Enquanto protestavam nas ruas neste 15 de maio contra o corte de verbas na educação, milhares de estudantes e professores foram taxados de idiotas pelo presidente Jair Bolsonaro. Mais um disparo com balas de ódio cujo alvo são brasileiros que lutam por educação pública de qualidade.

No Rio Grande do Norte, desde as primeiras horas da manhã ocorreram protestos em várias cidades do interior do Estado. À tarde, depois de se concentrar em frente ao campus central do IFRN, uma multidão percorreu a avenida Salgado Filho até a praça da árvore de Mirassol em Natal. De acordo com os organizadores, mais de 70 mil pessoas participaram das manifestações que se estenderam até o começo da noite.

“Querem dar um corte no futuro da juventude brasileira, é um absurdo este governo que veio para desmontar o Brasil. Por isso, a juventude está na rua levando a sua mensagem e dizendo não ao corte de verbas na educação”, disse o professor Antônio Capistrano, ex-reitor da UERN.

Para o professor da UFRN, Daniel Dantas, é fundamental e necessário estar na rua junto com os colegas professores, com os estudantes, lutando contra os retrocessos impostos por este governo, principalmente na área de educação. “Porque este governo quando ataca a educação ataca o futuro. Lutar hoje é lutar pelo nosso futuro”.

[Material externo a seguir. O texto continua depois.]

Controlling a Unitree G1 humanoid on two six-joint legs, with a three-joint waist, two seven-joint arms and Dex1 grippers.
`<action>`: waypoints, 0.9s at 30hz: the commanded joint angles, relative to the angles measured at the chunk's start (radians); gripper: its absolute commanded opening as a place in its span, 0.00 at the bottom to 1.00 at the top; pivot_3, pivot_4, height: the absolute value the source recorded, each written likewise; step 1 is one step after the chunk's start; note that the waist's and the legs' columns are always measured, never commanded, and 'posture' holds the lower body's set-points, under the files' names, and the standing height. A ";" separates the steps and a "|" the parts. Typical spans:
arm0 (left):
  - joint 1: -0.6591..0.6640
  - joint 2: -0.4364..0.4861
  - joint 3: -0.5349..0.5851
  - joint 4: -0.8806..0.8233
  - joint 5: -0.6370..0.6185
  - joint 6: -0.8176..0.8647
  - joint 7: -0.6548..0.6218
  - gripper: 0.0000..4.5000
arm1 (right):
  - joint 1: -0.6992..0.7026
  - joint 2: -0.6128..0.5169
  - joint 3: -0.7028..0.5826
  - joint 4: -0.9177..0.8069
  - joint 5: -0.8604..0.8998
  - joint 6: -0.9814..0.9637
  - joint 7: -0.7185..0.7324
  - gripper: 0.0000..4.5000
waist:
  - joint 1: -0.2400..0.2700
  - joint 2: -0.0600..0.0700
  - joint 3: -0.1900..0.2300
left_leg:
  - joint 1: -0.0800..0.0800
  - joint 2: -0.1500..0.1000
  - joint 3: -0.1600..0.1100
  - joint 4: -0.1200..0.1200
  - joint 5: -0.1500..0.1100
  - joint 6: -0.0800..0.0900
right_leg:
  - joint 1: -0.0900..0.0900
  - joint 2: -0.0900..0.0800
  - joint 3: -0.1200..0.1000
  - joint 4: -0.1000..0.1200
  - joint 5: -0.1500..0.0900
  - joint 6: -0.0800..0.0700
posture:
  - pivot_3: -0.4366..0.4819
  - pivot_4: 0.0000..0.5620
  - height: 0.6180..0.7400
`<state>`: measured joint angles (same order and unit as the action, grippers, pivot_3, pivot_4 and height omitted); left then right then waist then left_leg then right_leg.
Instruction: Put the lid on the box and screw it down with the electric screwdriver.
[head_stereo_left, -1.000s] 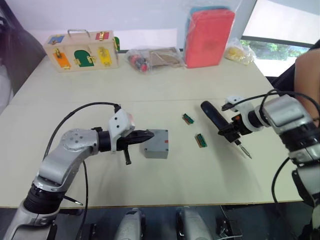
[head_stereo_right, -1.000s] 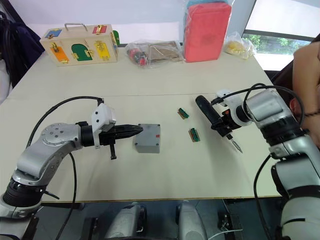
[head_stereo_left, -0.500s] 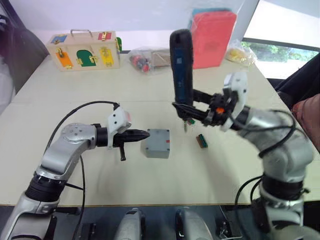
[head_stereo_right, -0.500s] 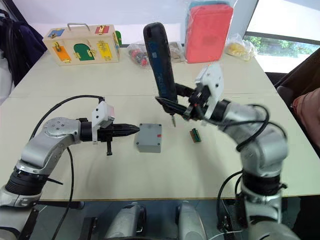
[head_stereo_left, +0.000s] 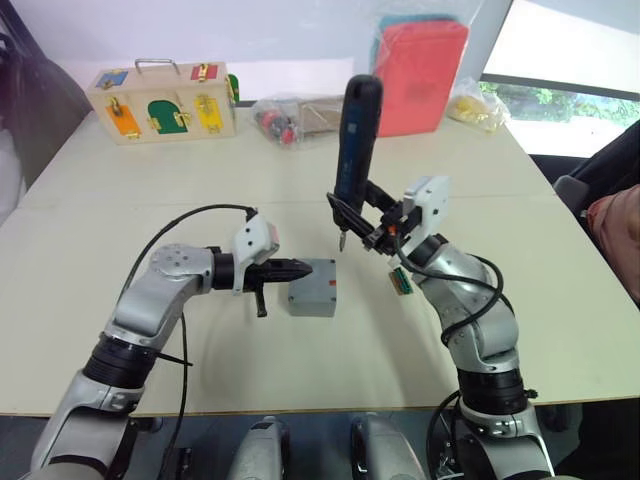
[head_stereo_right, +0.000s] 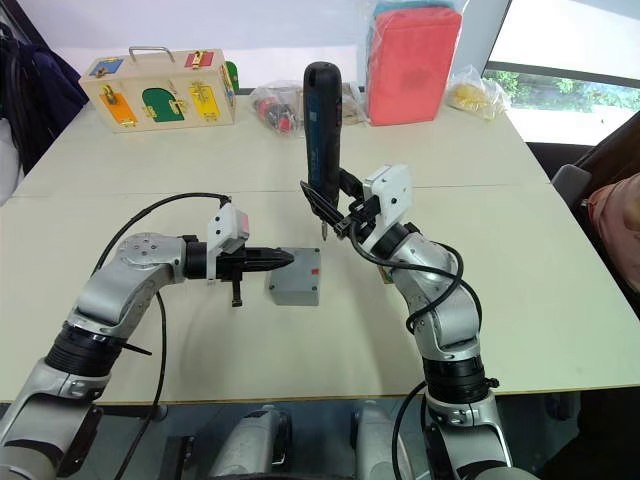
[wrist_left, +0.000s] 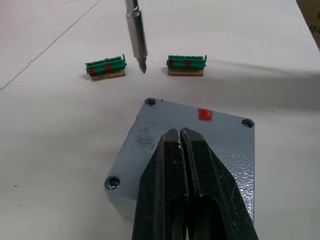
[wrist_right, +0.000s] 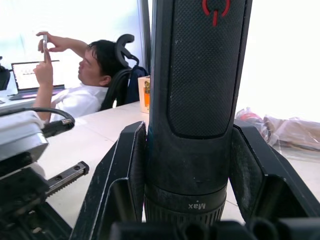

Aos protestos de estudantes e professores das universidades públicas, dos institutos federais e da educação básica, somaram-se os gritos do movimento sindical e popular contra a reforma da Previdência.

Ao mesmo tempo que o ministro da educação, Abraham Weintraub, tentava explicar na câmara dos deputados o corte de 24,84%, uma tesourada de R$ 1 bilhão e setecentos milhões, os chamados “idiotas úteis” lotaram as ruas de todo o país num estrondoso protesto que fez aliados correrem em socorro do governo. “O presidente nunca compactuou com esse tipo de manifestação ideológica, barulhenta”, disse a líder do governo, deputada Joice Hasselmann, que chamou o movimento de baderna.

Segundo Pedro Gorki, presidente da União Brasileira dos Estudantes Secundaristas (Ubes), “O papel que tem a Ubes e o movimento social como um todo, é um papel central que é a a garantia da luta de rua, da luta de massas, mas isso em volta de uma coisa principal que se chama Constituição Federal de 1988, porque é irreal a gente pensar que vai existir direito para a classe trabalhadora, direito para estudante, num momento que o nosso país não estiver numa democracia plena”.

Ele aponta que existe muito medo da juventude ter acesso a ideologia, mas a ideologia, a política, a ideia está presente em todos os lugares. “E se eles tentam todos os dias nos tirar a educação e nos tirar a esperança, eu acho que é exatamente nessa coisa que a gente tem que se debruçar. Então, o que eu digo para a juventude que está sendo reprimida por esse sistema, que está sendo atacada a sua escola pública, é se agarrar à esperança que provém da luta pela transformação da sociedade”.